▶ [Data for this task]
════════════════════
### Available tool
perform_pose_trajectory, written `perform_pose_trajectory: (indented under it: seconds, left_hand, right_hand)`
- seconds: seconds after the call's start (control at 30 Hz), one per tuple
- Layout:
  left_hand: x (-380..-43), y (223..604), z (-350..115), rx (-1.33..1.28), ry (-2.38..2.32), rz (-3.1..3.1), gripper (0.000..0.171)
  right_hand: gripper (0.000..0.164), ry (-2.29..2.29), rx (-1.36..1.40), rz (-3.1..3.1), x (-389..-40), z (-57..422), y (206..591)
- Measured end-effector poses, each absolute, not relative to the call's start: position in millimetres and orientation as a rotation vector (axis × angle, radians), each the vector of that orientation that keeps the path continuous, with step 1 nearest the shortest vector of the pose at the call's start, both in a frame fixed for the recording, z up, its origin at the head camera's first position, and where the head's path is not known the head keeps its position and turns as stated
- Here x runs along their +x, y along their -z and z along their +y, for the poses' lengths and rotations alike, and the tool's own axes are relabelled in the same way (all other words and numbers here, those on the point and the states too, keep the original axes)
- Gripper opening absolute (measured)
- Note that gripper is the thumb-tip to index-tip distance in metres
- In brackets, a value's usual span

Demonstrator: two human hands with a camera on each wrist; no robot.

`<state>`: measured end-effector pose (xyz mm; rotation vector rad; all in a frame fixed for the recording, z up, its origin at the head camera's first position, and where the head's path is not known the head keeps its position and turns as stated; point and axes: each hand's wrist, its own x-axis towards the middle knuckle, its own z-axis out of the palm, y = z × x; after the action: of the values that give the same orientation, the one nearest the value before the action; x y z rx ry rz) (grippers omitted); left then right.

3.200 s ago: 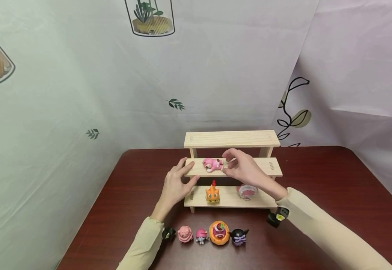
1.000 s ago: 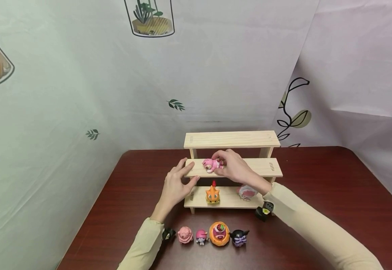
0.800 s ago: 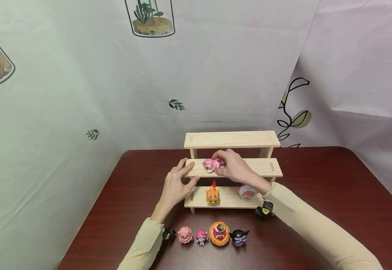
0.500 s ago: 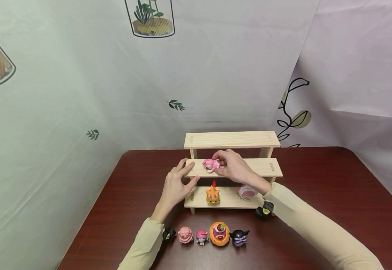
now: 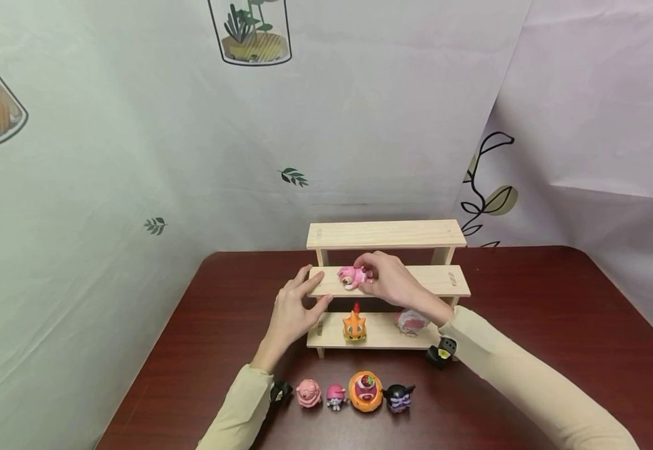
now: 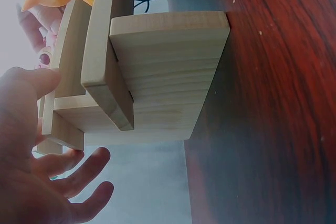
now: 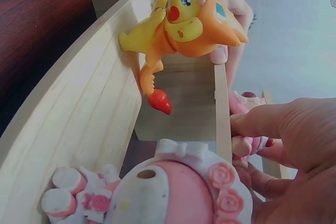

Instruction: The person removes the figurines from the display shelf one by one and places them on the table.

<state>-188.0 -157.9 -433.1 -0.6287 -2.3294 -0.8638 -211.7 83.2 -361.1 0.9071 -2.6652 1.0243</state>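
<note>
On the middle tier of a pale wooden stepped display shelf (image 5: pixel 387 234) lies a pink bear figurine (image 5: pixel 350 277), its head toward the left. My right hand (image 5: pixel 391 278) pinches its lower body between thumb and fingers; the right wrist view shows the thumb (image 7: pixel 257 121) against the pink figurine (image 7: pixel 244 103). At the left end of that same tier, my left hand (image 5: pixel 293 309) steadies the board, thumb (image 6: pixel 44 81) on the front edge and a finger behind it. Its other fingers hang loose. Below, an orange dragon figurine (image 5: pixel 354 326) and a white-hooded pink figurine (image 5: pixel 412 322) stand on the bottom tier.
In front of the shelf, a row of small toys stands on the dark red table (image 5: pixel 191 387): a pink round figure (image 5: pixel 308 394), a pink-capped figure (image 5: pixel 335 397), an orange cake-like toy (image 5: pixel 365 392) and a black-and-purple figure (image 5: pixel 398 398). A printed cloth (image 5: pixel 360 125) hangs behind.
Since the earliest frame my right hand has moved left, from beside the bear figurine's feet onto its body, and pinched it. Over the last second both hands and the figurine stay put.
</note>
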Motion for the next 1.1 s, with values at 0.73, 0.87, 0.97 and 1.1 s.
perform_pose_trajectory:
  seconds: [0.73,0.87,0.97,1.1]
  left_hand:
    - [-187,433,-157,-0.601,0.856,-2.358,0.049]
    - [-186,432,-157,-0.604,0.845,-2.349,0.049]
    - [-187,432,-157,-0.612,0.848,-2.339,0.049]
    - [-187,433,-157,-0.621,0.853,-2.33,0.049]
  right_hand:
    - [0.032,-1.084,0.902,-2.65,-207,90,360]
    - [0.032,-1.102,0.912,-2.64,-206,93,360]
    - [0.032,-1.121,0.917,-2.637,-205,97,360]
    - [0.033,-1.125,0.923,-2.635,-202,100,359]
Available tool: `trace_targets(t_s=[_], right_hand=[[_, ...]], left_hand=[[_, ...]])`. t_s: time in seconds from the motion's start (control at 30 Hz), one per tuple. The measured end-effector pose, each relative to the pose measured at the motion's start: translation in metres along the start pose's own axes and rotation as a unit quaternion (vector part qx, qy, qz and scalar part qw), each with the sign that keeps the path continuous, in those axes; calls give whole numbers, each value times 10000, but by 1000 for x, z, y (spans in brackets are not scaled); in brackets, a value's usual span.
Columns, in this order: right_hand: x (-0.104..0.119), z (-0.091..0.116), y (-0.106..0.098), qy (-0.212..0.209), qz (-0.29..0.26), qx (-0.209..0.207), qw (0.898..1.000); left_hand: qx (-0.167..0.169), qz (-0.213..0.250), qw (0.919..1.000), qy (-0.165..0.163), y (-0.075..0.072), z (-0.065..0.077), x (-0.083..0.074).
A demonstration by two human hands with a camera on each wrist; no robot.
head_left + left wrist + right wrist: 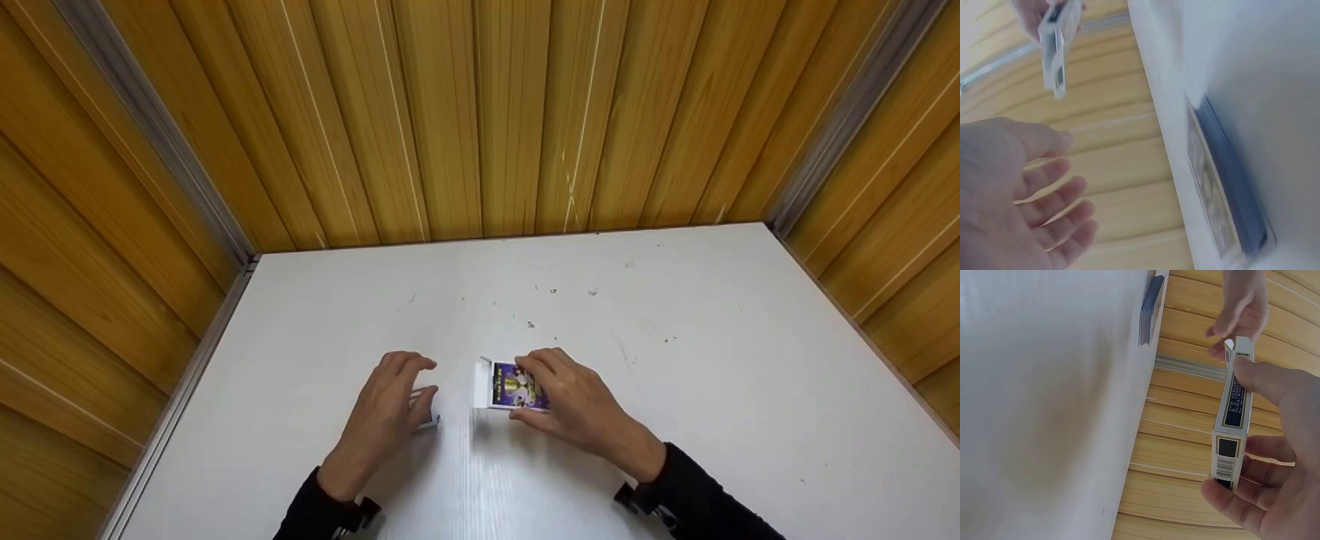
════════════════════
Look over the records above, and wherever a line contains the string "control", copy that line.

▶ [Response to the task]
- seconds: seconds after the call's start (control at 30 Hz), one per tuple
Available tool: `trace_targets(t_s=[_], right_hand=[[_, ...]], left_hand=[[_, ...]])`. t_s: time in seconds from the motion's start (control at 30 Hz), one per tuple. The measured end-effector pose, each relative to the pose measured at the motion's start: translation in metres along the start pose's own axes and rotation as a unit quaternion (vector part qx, qy, qz and scalar part qw), each with the sign that keeps the path continuous, in those axes; calls give whole numbers, each value times 10000, but by 1000 for x, z, y (spans in brackets are not scaled); in brackets, a value's usual span.

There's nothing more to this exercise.